Pursuant to the Loan Agreement, US$15 million of the Credit Facility (the “Tranche 1 Amount”) will be made available on the Closing Date (as defined below) and, subject to the satisfaction of certain conditions precedent, the remaining US$15 million of the Credit Facility (the “Tranche 2 Amount”) will be made available during the period commencing on the date that is 90 days following the Closing Date and ending on the date that is 180 days following the Closing Date. The outstanding principal amount under the Credit Facility will accrue interest at a rate of 12% per annum calculated and payable monthly in arrears on the last business day of each calendar month; provided, however, that no interest shall accrue on the Tranche 1 Amount for a period of six months following the Closing Date. The Tranche 1 Amount shall be amortized and repaid to Auramet in 12 equal monthly instalments of US$1.25 million commencing on the date that is 13 months following the Closing Date and ending on the date that is 24 months following the Closing Date (the “Maturity Date”). The Tranche 2 Amount shall be repaid to Auramet on the Maturity Date.
The obligations under the Loan Agreement and the Offtake Agreement (as defined below) are secured by a first-ranking security interest on all personal property of the Company and a continuing collateral mortgage against the Company’s True North Gold Project and Rice Lake exploration properties.
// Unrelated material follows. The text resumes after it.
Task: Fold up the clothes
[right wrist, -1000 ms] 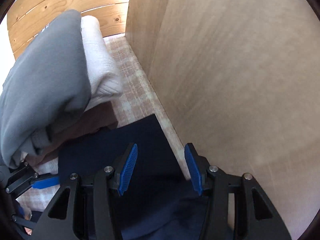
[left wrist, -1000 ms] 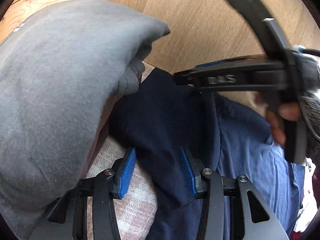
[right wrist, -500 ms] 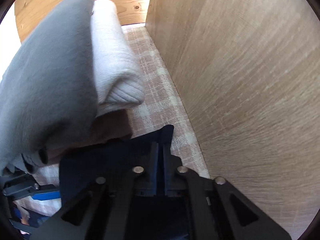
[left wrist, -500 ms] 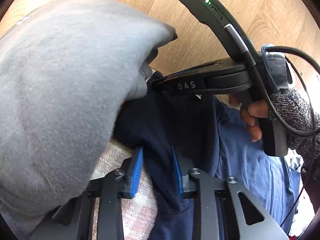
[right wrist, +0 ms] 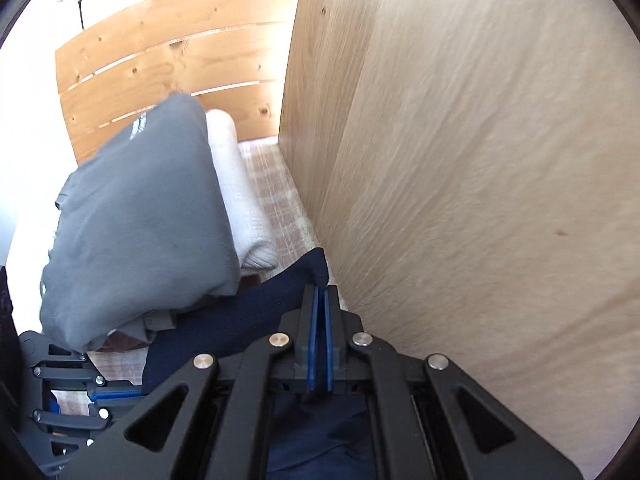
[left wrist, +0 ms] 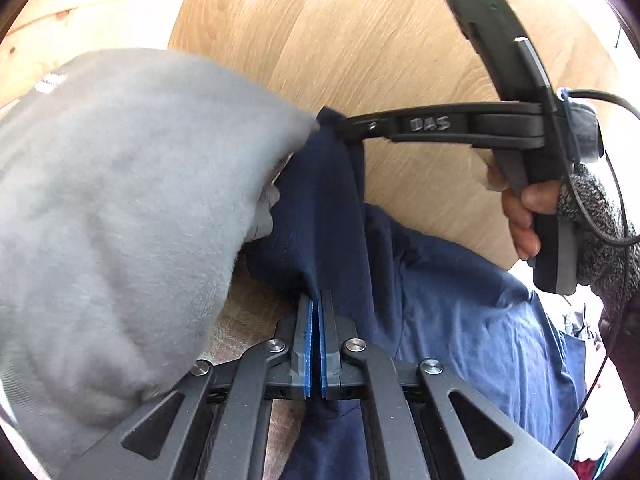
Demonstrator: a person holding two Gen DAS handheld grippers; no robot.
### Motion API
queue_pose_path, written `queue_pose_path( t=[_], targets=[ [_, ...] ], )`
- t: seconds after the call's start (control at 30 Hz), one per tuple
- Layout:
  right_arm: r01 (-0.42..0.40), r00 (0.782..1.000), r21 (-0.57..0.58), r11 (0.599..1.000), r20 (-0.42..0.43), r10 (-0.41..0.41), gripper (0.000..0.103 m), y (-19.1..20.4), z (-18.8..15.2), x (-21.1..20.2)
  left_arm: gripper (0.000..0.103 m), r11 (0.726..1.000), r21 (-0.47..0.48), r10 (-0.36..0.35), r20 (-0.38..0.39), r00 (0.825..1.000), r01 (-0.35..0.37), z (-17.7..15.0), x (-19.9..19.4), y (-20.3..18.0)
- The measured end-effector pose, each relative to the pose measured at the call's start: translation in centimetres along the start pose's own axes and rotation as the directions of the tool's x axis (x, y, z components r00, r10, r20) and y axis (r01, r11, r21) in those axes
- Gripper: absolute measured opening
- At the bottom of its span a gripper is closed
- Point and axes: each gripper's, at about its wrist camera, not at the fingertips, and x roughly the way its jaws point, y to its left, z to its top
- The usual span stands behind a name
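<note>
A dark navy garment [left wrist: 320,216] lies on a checked cloth beside a wooden panel. My left gripper [left wrist: 315,300] is shut on its near edge. My right gripper [right wrist: 320,292] is shut on its far corner [right wrist: 318,268], and it shows in the left wrist view [left wrist: 344,126] pinching that corner up against the panel. The navy fabric [right wrist: 240,320] stretches between the two grippers. The left gripper's frame [right wrist: 80,384] shows at the lower left of the right wrist view.
A stack of folded clothes stands at the left: a grey sweatshirt [right wrist: 140,216] on top of a white knit [right wrist: 244,200]. The grey sweatshirt [left wrist: 120,220] bulges close to my left gripper. A tall wooden panel [right wrist: 460,160] stands at the right. A slatted wooden board [right wrist: 172,64] is behind.
Both grippers have gone from open to shut on the navy garment. The right gripper has lifted its corner upward along the panel.
</note>
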Motion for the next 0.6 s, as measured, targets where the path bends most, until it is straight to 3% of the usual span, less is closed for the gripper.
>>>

The Loan Agreement includes terms and conditions customary for a transaction of this nature, including certain specified positive and negative covenants and mandatory prepayment terms.
The closing of the advance of the Tranche 1 Amount is anticipated to occur prior to the end of February (the “Closing Date”) and is subject to customary conditions, including the acceptance of the TSX Venture Exchange (the “TSXV”).
In consideration for the arrangement of the Credit Facility, on the Closing Date, the Company will pay Auramet an arrangement fee of US$1,050,000, representing 3.5% of the aggregate principal amount of the Credit Facility, which fee is payable, at the option of the Company, in cash or by the issuance of 1,369,600 common shares in the capital of the Company (“Common Shares”) at a deemed price of C$1.05 per Common Share.
In consideration for the lending of the Tranche 1 Amount, on the Closing Date, the Company will pay Auramet a drawdown fee of US$375,000, representing 2.5% of the Tranche 1 Amount, which fee is payable, at the option of the Company, in cash or by the issuance of 489,142 Common Shares at a deemed price of C$1.05 per Common Share, and will issue to Auramet 4,500,000 common share purchase warrants of the Company (the “Tranche 1 Warrants”), with each Tranche 1 Warrant exercisable to purchase one Common Share at an exercise price equal to C$1.07 per Common Share, representing a 10% premium to the 5-day volume-weighted average price of the Common Shares on the TSXV for the five consecutive trading days ending on (and including) the date of the Loan Agreement, with such Tranche 1 Warrants expiring on the Maturity Date, subject to acceleration.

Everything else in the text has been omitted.